FILIPINAS. Amelyn Pardenilla and Ruby Ruiz in 'Expats.'

Amazon MGM Studios

Ruby Ruiz has reportedly landed international roles as a result of the buzz about her performance in 'Expats'

LOS ANGELES, USA – “Yes but as soon as I saw her (Ruby Ruiz), we all knew she was the one immediately. If you’ve seen the show, she brought all of that – all the warmth, all of the emotion, and I felt like that she was going to be the heart and soul of the expat community.”

That’s Lulu Wang, creator and director of Expats, the series now streaming on Amazon Prime Video, answering my question about how she cast Filipina actress, Ruby, via her Zoom audition and the self-tape the latter sent.

As the nanny in the Woo family (headed by Nicole Kidman and Brian Tee), Ruby is truly affecting as the series’ “heart and soul,” with her tender, subtle yet moving portrayal.

The actress, whose credits include films like Iska and Ma’Rosa and teleserye projects, auditioned for the Triangle of Sadness role that went to Dolly de Leon. Ruby has reportedly landed international roles as a result of the buzz about her performance in Expats.

PRAYER. Ruby Ruiz in ‘Expats.’ Amazon MGM Studios

Ruby and another Pinay actress, Amelyn Pardenilla, and the main cast of Expats – Nicole (Margaret), who is also one of the miniseries’ producers, Saraya Blue (Hilary), Ji-young Soo, Brian, Tiana Gowen, Bodhi del Rosario (Filipino-Puerto Rican), and Jack Huston – are earning praise in the six-episode drama limited series which is also getting good reviews.

I asked Lulu about Ruby and Amelyn during the Q&A in the recent Lulu Wang and Expats: Storytelling on a Large Canvas, part of Film Independent’s filmmaker conversation series, Directors Close-Up.

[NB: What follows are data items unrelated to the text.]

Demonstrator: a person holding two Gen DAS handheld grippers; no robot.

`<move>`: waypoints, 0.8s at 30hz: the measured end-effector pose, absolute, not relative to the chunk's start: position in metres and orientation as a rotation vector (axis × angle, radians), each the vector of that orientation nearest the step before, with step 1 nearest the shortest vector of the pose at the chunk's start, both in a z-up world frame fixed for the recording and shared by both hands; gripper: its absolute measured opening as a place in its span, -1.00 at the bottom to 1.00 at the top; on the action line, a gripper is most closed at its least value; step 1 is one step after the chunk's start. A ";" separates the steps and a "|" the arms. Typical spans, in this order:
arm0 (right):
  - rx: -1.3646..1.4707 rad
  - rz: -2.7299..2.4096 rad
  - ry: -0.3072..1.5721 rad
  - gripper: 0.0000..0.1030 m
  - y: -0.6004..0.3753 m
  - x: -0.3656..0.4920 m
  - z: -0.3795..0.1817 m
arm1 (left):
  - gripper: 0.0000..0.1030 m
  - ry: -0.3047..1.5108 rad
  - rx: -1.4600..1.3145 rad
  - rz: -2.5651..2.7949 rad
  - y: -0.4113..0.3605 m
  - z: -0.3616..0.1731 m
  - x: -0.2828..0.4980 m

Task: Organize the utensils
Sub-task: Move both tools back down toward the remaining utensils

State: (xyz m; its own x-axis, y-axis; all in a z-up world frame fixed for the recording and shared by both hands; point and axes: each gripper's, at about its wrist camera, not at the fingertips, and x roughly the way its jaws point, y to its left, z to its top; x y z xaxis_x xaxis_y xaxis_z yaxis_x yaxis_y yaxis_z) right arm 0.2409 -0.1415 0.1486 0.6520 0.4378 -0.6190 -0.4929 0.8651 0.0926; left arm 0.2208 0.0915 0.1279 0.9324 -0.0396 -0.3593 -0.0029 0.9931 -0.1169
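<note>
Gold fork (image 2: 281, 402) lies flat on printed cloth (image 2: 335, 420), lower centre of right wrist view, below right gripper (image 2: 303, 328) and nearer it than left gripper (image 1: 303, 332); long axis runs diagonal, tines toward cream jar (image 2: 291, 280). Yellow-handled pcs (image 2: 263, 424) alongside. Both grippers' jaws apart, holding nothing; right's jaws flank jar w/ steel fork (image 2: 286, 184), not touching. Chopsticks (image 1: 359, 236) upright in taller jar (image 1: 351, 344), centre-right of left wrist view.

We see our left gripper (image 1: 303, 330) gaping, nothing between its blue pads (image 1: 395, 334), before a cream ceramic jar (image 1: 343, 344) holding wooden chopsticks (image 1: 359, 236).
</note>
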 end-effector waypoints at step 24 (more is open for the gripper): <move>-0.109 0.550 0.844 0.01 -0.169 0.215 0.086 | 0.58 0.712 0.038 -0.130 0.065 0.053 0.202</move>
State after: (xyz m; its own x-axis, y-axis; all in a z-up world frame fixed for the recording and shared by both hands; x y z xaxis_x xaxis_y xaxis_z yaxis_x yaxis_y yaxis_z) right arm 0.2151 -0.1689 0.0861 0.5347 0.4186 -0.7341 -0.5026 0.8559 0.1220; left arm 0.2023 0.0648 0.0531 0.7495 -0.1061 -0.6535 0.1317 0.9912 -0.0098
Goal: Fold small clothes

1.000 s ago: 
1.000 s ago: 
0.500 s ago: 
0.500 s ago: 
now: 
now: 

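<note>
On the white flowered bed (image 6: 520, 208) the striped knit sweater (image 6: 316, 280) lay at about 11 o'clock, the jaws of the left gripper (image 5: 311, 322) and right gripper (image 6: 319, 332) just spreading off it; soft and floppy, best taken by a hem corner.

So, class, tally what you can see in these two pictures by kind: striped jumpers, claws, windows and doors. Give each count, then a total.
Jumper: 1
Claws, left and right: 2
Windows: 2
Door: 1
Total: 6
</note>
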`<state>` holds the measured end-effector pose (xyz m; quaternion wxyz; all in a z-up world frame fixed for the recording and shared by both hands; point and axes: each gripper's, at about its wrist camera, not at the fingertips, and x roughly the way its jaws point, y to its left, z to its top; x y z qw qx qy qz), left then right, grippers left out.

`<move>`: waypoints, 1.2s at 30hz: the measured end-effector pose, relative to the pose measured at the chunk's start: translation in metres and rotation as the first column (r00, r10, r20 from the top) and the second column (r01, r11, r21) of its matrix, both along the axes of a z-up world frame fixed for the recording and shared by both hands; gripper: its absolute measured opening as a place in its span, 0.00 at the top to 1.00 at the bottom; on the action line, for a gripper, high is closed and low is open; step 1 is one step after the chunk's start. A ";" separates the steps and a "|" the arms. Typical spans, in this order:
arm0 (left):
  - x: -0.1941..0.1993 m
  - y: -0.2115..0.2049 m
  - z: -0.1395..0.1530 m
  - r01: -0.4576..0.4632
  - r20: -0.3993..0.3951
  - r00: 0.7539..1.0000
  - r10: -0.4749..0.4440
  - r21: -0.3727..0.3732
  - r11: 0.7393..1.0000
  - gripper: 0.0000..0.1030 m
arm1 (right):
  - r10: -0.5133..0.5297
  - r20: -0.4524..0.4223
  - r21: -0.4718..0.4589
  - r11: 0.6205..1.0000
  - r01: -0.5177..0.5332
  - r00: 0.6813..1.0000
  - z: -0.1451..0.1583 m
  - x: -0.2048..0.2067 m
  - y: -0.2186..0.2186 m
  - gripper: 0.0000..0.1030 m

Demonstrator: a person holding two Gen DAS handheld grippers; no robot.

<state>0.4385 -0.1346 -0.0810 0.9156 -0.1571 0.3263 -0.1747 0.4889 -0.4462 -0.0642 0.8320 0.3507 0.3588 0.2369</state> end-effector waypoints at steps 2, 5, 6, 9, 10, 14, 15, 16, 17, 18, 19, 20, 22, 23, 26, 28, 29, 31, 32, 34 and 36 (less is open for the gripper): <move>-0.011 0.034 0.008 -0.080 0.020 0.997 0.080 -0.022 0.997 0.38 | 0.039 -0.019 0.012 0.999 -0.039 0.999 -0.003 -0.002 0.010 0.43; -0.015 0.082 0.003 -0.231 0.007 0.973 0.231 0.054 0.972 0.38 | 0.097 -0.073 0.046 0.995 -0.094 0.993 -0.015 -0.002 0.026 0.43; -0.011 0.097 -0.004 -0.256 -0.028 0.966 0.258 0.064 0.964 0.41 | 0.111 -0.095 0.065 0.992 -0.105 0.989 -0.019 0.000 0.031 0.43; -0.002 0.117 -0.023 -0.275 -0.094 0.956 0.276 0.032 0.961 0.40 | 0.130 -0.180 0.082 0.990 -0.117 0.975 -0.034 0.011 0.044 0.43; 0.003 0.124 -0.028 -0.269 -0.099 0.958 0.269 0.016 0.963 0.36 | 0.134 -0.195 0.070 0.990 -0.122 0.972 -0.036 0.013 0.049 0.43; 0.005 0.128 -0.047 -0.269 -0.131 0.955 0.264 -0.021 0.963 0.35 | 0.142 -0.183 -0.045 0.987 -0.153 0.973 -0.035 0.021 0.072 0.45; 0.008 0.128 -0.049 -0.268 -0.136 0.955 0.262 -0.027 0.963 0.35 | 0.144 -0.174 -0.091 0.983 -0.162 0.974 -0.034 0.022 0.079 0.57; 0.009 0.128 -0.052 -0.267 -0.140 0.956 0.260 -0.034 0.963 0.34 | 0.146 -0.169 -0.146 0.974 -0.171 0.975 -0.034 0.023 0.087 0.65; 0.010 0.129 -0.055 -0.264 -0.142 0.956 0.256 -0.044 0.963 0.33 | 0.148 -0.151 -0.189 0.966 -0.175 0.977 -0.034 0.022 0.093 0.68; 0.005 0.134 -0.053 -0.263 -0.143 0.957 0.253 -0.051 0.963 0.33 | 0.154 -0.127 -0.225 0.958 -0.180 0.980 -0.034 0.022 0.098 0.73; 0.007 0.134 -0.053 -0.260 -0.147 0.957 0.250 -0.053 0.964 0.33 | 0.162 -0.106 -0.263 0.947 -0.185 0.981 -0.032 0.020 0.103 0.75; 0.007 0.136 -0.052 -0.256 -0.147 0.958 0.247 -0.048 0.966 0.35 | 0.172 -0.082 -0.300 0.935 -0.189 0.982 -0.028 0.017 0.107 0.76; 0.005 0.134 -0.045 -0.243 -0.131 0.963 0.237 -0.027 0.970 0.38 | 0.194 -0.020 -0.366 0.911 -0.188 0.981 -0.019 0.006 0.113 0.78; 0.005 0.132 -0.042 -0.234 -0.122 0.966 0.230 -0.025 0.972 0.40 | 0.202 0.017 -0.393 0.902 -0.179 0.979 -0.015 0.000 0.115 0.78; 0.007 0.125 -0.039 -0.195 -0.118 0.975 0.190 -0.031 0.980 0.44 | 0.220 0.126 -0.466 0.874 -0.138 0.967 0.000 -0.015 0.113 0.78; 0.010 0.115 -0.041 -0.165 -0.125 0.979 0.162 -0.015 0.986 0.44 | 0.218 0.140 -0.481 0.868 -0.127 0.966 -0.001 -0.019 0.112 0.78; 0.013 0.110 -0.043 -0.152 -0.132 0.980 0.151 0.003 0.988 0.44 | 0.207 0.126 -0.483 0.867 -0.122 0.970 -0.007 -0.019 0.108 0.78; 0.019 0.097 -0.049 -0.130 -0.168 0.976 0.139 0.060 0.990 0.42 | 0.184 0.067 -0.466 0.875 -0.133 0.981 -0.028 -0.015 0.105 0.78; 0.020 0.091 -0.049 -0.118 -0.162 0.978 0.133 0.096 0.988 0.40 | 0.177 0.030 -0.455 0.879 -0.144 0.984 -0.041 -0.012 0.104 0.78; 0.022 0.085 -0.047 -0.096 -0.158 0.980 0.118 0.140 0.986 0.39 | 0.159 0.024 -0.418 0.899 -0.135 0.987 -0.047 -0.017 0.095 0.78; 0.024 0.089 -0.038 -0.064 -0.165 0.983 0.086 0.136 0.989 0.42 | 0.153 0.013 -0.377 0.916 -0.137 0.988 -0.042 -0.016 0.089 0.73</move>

Held at the Directors Guild of America, the panel, moderated by filmmaker Karyn Kusama (YellowjacketsGirlfight) also featured Expats producer Dani Melia and production designer Yong Ok Lee.

DIRECTORS CLOSE-UP. (L-R) Filmmaker Karyn Kusama, writer-director Lulu Wang, producer Dani Melia, and production designer Yong Ok Lee. Ruben V. Nepales/Rappler

Set in 2014, as the Umbrella Movement protests rage in Hong Kong, Expats is based on Janice Y.K. Lee’s 2016 novel, The Expatriates. While it tackles the lives of several affluent expatriates in HK, Lulu made it a point to go deeper into the other perspective, that of the domestic workers, as reflected by the characters, Essie (Ruby) and Puri (Amelyn).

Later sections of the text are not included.